## What you should do
A verbatim copy of the data is wanted, minus any picture in it.

+===+

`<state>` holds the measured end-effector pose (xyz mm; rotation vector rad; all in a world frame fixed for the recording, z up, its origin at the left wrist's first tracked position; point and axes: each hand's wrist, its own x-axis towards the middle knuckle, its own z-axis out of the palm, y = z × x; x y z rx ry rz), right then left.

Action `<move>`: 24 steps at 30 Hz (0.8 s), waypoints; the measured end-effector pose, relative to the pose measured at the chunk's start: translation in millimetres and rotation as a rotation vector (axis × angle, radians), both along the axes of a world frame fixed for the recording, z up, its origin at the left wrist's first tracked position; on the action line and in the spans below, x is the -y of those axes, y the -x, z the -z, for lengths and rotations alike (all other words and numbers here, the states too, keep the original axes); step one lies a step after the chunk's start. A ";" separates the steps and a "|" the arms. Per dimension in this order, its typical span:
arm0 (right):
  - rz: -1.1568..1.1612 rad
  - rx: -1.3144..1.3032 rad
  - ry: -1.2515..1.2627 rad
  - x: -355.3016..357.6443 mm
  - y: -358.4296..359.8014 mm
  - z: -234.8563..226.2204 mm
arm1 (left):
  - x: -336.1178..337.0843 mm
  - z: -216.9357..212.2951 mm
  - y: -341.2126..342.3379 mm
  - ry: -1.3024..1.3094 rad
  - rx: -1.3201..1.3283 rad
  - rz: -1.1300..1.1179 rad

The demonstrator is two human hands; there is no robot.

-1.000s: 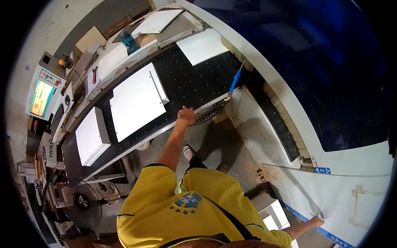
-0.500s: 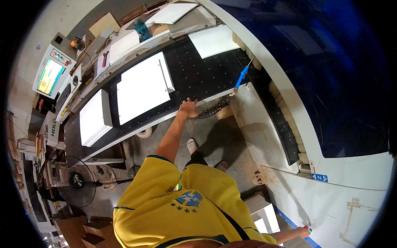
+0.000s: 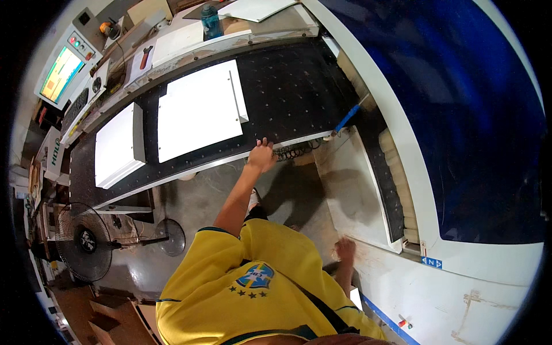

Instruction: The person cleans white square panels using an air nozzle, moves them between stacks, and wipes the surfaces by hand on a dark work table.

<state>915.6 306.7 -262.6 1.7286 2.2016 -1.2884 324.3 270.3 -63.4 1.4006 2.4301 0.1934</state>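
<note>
My left hand (image 3: 261,154) rests on the front edge of a black perforated machine bed (image 3: 287,92), arm stretched out, fingers lying on top of the edge. Two white panels lie on the bed: a large one (image 3: 195,112) left of my hand and a smaller one (image 3: 118,144) further left. My right hand (image 3: 345,250) hangs low beside my yellow shirt, just above a white board (image 3: 356,184) on the floor. It is blurred, with nothing visible in it.
A coiled black hose (image 3: 290,152) with a blue nozzle (image 3: 348,119) hangs at the bed's edge right of my left hand. A standing fan (image 3: 86,238) is at the lower left. A control screen (image 3: 60,72) and a blue bottle (image 3: 211,20) sit beyond the bed.
My right hand has pulled in from the far lower right toward my body. My left hand stays on the bed's edge, and the view has shifted so the bed appears closer.
</note>
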 end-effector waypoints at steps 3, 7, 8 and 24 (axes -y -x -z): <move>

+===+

## Answer to the exercise
`<state>` holds the measured end-effector pose (xyz mm; rotation vector rad; all in a world frame fixed for the recording, z up, its origin at the left wrist's first tracked position; point and axes: each hand's wrist, its own x-axis towards the middle knuckle, its own z-axis out of the palm, y = z × x; x y z rx ry rz), right then left.

Action `<move>`: 24 steps at 30 Hz (0.8 s), waypoints; the measured end-effector pose, relative to the pose measured at the chunk's start: translation in millimetres and rotation as a rotation vector (axis × angle, radians), both along the axes of a world frame fixed for the recording, z up, its origin at the left wrist's first tracked position; on the action line and in the spans below, x is the -y of those axes, y the -x, z the -z, for lengths and rotations alike (all other words and numbers here, the states too, keep the original axes); step one lies a step after the chunk's start. A ";" separates the steps and a "|" the arms. Per dimension in this order, its typical span:
arm0 (right):
  - rz: -1.1568..1.1612 rad
  - rx: -1.3144..1.3032 rad
  - ry: -1.2515..1.2627 rad
  - x: -355.3016..357.6443 mm
  - y: -358.4296..359.8014 mm
  - z: -234.8563..226.2204 mm
arm1 (left):
  - x: -336.1178..337.0843 mm
  - z: -216.9357..212.2951 mm
  - y: -341.2126..342.3379 mm
  - ry: -1.3024..1.3094 rad
  - rx: -1.3201..1.3283 rad
  - rz: -1.1300..1.1179 rad

The demonstrator is two human hands; there is no robot.

-1.000s: 
-0.500s: 
+0.000s: 

Instruction: The person cleans white square panels using an air nozzle, moves them between stacks, and wipes the surfaces by hand on a dark work table.

<state>915.6 306.7 -262.6 1.7286 2.2016 -1.2884 324.3 270.3 -63.4 1.4006 2.4301 0.1934</state>
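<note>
My left hand (image 3: 261,154) rests on the front edge of a black perforated machine bed (image 3: 287,92), arm stretched out, fingers lying on top of the edge. Two white panels lie on the bed: a large one (image 3: 195,112) left of my hand and a smaller one (image 3: 118,144) further left. My right hand (image 3: 345,250) hangs low beside my yellow shirt, just above a white board (image 3: 356,184) on the floor. It is blurred, with nothing visible in it.
A coiled black hose (image 3: 290,152) with a blue nozzle (image 3: 348,119) hangs at the bed's edge right of my left hand. A standing fan (image 3: 86,238) is at the lower left. A control screen (image 3: 60,72) and a blue bottle (image 3: 211,20) sit beyond the bed.
My right hand has pulled in from the far lower right toward my body. My left hand stays on the bed's edge, and the view has shifted so the bed appears closer.
</note>
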 end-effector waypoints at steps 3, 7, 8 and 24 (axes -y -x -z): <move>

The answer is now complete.